O escândalo seria a “certidão de óbito” dos Estaleiros Navais de Viana do Castelo, queixar-se-ia Vicente Ferreira, presidente do Conselho de Administração da Empordef, então acionista desta empresa. Estes históricos estaleiros tinham marcado Viana do Castelo ao longo de sete décadas, começando a sua atividade ao construir navios para a pesca do bacalhau, mas não resistiriam à maldição do Atlântico, acabando extintos em 2017. 

Entretanto, o Atlântida continuava a sua saga. Enquanto uma comissão de inquérito parlamentar regional dos Açores averiguava o abandono deste navio, surgiam novos compradores interessados. Desta vez, o Governo venezuelano, então encabeçado por Hugo Chávez. 

Corria o ano de 2010, no auge da amistosa relação entre Chávez e o então primeiro-ministro José Sócrates. Eram tempos em que tanto se falava da venda dos computadores Magalhães, mais conhecidos na Venezuela como “Canaima”, da compra de petróleo e gás natural venezuelano pela Galp, mas também do interesse de Caracas em adquirir navios portugueses. Em particular o Atlântida.

A proposta do Governo de Chávez era comprar o navio por 42,5 milhões euros, para operar entre de La Guaira e as ilhas de Orchila, Los Roques – uma das principais atrações turísticas da Venezuela, muito devido às suas magníficas praias e recifes de coral – e Margarita. Contudo, sendo este um destino tão luxuoso, o Atlântida teria de ser adaptado, sendo o ferryboat transformado num cruzeiro. 

Os moribundos Estaleiros Navais de Viana do Castelo lá eliminaram o parque de viaturas do navio para a criar de camarotes para 300 pessoa. Mas o custo foi demasiado para o Governo venezuelano, que só assumiu ter desistido do negócio em novembro 2011, já após a saída de José Sócrates do Governo.

Ainda houve mais compradores internacionais interessados, mas todos recuaram, em boa parte devido ao calado do navio, que tem um design específico para as condições de mar e de cais dos Açores.

Negócios da China Uma comissão de inquérito parlamentar ao escândalo Atlântida, terminada em 2014, concluiu que o caso deste navio fora “um exemplo paradigmático da incapacidade de gestão” dos Estaleiros Navais de Viana do Castelo, levando à perda de 70 milhões de euros, num processo em que houve “clara intervenção política”.

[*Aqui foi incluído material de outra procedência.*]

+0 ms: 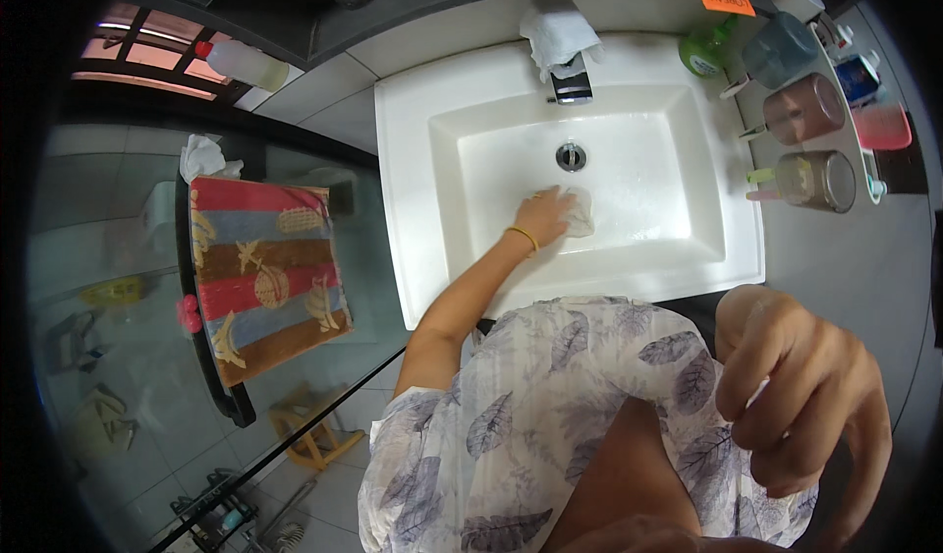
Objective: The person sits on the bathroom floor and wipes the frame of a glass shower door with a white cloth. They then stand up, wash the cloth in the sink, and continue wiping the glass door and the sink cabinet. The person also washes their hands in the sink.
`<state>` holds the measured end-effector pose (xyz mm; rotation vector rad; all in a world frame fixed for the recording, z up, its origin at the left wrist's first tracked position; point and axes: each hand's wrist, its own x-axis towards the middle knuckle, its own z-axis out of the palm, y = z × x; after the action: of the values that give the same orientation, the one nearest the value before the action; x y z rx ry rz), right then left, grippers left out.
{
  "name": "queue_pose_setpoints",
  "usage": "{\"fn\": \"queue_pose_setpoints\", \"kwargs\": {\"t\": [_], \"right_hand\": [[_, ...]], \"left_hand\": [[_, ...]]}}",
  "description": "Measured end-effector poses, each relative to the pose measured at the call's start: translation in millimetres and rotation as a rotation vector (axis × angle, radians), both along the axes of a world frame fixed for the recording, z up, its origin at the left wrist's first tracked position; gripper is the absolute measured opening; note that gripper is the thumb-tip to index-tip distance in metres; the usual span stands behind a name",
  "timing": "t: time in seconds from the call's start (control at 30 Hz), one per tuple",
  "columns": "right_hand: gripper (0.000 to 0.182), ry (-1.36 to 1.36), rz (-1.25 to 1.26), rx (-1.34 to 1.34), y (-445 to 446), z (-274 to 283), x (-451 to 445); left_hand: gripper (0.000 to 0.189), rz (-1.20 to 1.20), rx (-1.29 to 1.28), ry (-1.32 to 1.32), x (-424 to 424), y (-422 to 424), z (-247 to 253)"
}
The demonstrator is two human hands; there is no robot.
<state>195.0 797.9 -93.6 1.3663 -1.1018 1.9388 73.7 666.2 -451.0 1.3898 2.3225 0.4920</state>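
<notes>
My left hand [541,216], with a yellow bangle at the wrist, is low in the white washbasin [644,207]. Its fingers lie over the left edge of a thin, wet, whitish cloth or tissue [580,214] on the basin floor; whether they grip it is hidden. Just beyond is the metal drain [571,157]. Above that stands a chrome faucet [572,89] with a crumpled white cloth or tissue [560,34] draped over its top. My right hand [803,394] is raised near the camera at the right, fingers curled in, with no object visible in it.
A green pump bottle [703,53] stands at the basin's back right corner. Toothbrush cups [803,109] hang along the right wall beside a rack of bottles. At left, a striped towel [269,280] hangs on a glass door's black handle [239,406]. A red-capped bottle [247,67] sits on the ledge.
</notes>
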Motion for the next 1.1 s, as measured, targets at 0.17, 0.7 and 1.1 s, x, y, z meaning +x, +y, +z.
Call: {"fn": "queue_pose_setpoints", "kwargs": {"t": [0.17,0.7,1.1], "right_hand": [[0.013,-0.398,-0.179,0.096,34,-19,-28],[0.024,-1.666,-0.538,0.034,73,-141,-137],[0.025,-1.719,-0.384,-0.238,71,-144,-171]], "left_hand": [[0.039,-0.102,0.035,0.085,17,33,-16],[0.019,0.818,0.547,-1.248,-73,31,84],[0.012,0.878,0.804,-1.427,-71,64,73]]}}
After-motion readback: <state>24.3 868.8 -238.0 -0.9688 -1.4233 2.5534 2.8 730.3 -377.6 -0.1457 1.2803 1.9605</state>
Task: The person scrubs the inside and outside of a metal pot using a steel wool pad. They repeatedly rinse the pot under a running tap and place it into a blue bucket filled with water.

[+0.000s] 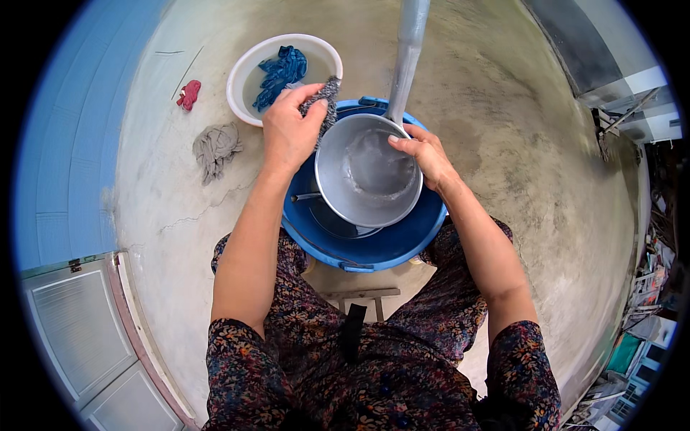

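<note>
A large metal dipper [372, 178] with a long handle [408, 59] is tilted above a blue plastic tub [294, 229], its hollow facing up at me. My right hand [431, 159] grips its rim near the base of the handle, thumb inside the bowl. Between the thumb and fingers of my left hand [288, 132] is a dark grey scouring pad [330, 105], just off the dipper's left rim. Lower in the tub, partly hidden by the dipper, lies another utensil with a short metal handle [306, 197].
Beyond my left hand stands a white basin [235, 81] of cloudy water holding a blue cloth [283, 73]. A grey cloth [215, 151] and a red cloth [188, 95] lie on the concrete floor [512, 134]. A wooden stool [361, 294] shows between my legs.
</note>
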`<state>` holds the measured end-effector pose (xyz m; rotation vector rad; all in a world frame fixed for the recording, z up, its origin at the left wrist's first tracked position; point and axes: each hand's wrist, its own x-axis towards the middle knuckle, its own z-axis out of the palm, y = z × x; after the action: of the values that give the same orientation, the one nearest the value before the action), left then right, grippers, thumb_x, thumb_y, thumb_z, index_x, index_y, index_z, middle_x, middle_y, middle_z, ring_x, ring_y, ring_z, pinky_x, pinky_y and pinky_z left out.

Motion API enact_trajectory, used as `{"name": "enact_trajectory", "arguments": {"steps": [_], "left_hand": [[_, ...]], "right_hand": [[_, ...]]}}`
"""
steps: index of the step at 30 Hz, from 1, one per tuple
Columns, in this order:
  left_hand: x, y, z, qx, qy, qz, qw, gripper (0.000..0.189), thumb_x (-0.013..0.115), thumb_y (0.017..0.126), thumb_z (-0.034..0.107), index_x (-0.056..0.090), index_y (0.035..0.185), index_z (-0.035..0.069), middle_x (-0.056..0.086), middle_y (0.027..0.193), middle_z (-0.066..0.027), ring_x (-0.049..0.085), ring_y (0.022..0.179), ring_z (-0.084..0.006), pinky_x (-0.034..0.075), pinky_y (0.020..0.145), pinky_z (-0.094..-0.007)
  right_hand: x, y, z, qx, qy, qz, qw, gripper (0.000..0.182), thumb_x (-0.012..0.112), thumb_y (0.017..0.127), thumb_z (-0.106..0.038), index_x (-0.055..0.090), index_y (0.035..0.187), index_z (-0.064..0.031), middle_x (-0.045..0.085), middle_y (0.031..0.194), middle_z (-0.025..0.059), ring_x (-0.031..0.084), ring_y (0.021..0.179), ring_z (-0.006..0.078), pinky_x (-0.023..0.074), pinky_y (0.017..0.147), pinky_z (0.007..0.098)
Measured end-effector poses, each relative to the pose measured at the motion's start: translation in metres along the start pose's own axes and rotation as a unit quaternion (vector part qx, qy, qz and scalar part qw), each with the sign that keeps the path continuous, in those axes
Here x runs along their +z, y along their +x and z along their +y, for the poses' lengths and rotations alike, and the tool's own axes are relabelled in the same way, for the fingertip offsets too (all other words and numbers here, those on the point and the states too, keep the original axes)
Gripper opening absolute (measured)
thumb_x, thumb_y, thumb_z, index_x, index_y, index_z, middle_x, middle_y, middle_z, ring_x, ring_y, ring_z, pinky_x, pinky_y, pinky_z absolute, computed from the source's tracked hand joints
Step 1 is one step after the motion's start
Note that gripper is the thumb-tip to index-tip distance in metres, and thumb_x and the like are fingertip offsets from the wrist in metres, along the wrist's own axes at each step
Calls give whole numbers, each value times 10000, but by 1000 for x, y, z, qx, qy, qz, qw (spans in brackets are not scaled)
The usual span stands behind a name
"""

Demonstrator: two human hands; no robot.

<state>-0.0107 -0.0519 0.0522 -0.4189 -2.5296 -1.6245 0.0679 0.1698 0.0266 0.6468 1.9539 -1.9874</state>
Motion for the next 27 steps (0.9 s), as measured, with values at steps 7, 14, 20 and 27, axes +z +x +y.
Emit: {"name": "enact_trajectory", "arguments": {"steps": [7,14,20,27], "left_hand": [[-39,-6,-14,-51,-61,65,995,280,655,814,185,684,1052,41,658,937,-106,633,822,-212,489,761,-309],[-63,-6,-23,-61,-104,171,978,271,638,857,159,646,1068,-11,664,927,-86,635,832,-180,488,753,-290],[-92,1,-31,-149,-371,254,881,343,629,877,99,557,1176,-53,649,1005,-83,631,880,-143,501,753,-264],[-98,-2,-28,-160,-421,251,857,327,622,870,71,549,1170,-34,649,998,-84,637,851,-147,539,717,-286]], "right_hand": [[18,9,37,-53,-259,-85,961,643,763,699,-247,562,1285,-73,644,1104,173,619,1011,246,457,905,335],[41,9,54,-19,-342,-51,938,634,759,691,-255,571,1269,-76,659,1038,164,635,867,241,476,815,340],[37,10,63,-39,-412,-71,907,644,757,667,-268,584,1256,-76,626,1088,192,607,918,272,468,847,360],[40,6,73,-109,-476,-79,869,638,757,677,-253,566,1271,-121,575,1151,207,557,1064,326,451,916,382]]}}
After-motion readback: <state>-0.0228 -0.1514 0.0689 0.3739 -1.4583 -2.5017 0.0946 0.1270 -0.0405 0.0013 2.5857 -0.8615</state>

No entanto, a polémica ainda só estava para começar, tendo a Douro Azul de Mário Ferreira conseguido um “negócio da China”: comprar o Atlântida por apenas 8,75 milhões de euros, seis meses após a conclusão do inquérito parlamentar. Isto quando em tempos o navio fora avaliado em 50 milhões de euros, quase seis vezes o valor pelo qual foi transacionado. 

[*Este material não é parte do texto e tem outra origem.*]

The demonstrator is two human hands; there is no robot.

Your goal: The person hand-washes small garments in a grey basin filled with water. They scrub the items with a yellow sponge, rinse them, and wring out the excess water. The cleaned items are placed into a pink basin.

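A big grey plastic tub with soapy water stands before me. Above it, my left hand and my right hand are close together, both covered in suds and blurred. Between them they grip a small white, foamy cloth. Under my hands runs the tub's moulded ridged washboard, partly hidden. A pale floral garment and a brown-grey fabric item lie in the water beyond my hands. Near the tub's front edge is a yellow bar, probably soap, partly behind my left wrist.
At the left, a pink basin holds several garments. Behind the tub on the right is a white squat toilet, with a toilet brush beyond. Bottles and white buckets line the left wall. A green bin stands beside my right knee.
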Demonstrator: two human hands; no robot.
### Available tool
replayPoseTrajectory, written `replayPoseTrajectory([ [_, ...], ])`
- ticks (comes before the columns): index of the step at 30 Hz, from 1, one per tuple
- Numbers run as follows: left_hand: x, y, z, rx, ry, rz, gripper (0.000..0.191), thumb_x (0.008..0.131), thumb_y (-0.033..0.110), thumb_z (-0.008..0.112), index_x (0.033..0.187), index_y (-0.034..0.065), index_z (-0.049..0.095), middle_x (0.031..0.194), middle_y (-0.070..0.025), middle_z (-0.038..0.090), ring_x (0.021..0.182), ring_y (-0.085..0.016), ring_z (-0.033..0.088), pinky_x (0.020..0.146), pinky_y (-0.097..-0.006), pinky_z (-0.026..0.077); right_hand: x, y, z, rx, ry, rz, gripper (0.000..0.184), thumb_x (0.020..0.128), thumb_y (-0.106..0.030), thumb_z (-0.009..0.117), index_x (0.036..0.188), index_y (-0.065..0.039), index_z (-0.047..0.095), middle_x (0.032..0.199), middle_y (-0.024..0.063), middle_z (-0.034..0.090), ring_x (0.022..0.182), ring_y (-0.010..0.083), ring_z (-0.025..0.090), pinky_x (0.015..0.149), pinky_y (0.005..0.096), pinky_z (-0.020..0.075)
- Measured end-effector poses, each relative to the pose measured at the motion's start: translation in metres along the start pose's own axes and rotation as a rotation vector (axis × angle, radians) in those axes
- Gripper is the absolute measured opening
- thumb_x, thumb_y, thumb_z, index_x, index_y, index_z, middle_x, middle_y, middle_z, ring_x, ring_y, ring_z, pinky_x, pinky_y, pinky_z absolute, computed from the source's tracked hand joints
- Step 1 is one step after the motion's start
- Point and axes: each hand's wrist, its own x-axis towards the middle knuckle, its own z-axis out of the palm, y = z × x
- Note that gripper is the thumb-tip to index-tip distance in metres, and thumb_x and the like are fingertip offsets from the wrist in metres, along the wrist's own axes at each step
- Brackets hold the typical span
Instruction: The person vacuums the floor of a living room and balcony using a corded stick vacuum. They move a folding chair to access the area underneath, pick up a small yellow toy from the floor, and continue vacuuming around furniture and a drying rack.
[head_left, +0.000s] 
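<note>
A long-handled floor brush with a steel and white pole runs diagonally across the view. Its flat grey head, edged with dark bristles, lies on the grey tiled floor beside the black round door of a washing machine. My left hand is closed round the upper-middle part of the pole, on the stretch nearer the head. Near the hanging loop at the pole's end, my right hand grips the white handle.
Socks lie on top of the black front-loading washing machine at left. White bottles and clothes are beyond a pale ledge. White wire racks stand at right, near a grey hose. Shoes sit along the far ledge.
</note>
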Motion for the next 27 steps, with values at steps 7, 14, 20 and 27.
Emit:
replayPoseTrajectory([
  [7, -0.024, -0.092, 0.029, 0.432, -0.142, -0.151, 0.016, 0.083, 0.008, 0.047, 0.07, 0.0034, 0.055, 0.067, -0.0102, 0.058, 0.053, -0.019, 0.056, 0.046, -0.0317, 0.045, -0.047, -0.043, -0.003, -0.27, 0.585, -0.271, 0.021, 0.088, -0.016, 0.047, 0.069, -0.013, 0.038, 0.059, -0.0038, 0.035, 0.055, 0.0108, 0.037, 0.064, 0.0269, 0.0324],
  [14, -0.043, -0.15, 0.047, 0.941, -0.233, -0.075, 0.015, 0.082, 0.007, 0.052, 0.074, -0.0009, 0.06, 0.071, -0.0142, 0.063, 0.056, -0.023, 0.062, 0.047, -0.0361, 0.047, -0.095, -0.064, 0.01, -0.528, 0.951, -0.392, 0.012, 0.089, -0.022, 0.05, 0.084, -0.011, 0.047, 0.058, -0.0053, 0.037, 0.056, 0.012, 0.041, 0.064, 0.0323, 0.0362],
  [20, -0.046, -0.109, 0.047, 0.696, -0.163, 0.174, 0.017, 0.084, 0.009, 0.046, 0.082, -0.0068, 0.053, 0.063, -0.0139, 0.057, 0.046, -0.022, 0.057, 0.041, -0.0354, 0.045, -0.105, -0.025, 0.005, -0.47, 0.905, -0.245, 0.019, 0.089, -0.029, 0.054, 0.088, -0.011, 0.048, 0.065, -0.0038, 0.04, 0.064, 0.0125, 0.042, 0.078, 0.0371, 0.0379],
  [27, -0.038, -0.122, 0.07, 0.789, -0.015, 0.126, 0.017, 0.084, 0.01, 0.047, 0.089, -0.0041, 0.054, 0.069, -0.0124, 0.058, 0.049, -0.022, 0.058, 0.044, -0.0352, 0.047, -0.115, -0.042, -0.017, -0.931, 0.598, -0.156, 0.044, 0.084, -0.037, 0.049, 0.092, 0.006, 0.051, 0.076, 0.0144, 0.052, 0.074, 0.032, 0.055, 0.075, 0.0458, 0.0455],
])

Na altura, a empresa de Mário Ferreira prometia converter o Atlântida num cruzeiro de luxo, para viagens pelo rio Amazonas, passando pelo Brasil, Colômbia e Peru. Contudo, uns meros oito meses depois, conseguia vender o navio à Hurtigruten por mais 8,25 milhões de euros do que o comprara, através de duas offshores criadas para o efeito em Malta, num negócio que despertou suspeitas.

Agora, o Atlântida, que ninguém queria, afinal é bom o suficiente para esta operadora marítima norueguesa, que o reconstruiu e rebatizou como MS Spitsbergen, em honra da maior ilha do arquipélago de Svalbard. O navio construído em Viana do Castelo ganhou um  “fresco design escandinavo que reflete uma paleta de cores derivada do mar”, gaba-se o website da Hurtigruten, salientando que o seu navio tem um lounge panorâmico, bar, restaurante, ginásio, sauna, entre outros luxos.

O MS Spitsbergen tem servido para cruzeiros nas águas geladas da Antártica e do Ártico, anunciou a Hurtigruten. Mas também na costa ocidental de África, numa rota que passa por Cabo Verde, Gambia, Senegal e Guiné-Bissau, onde para no arquipélago das Bijagós. 

Recorde-se que nas buscas de ontem participaram oito magistrados judiciais, quatro magistrados do Ministério Público, 19 inspetores, peritos da DCIFAE e 12 elementos da unidade de ação fiscal da GNR.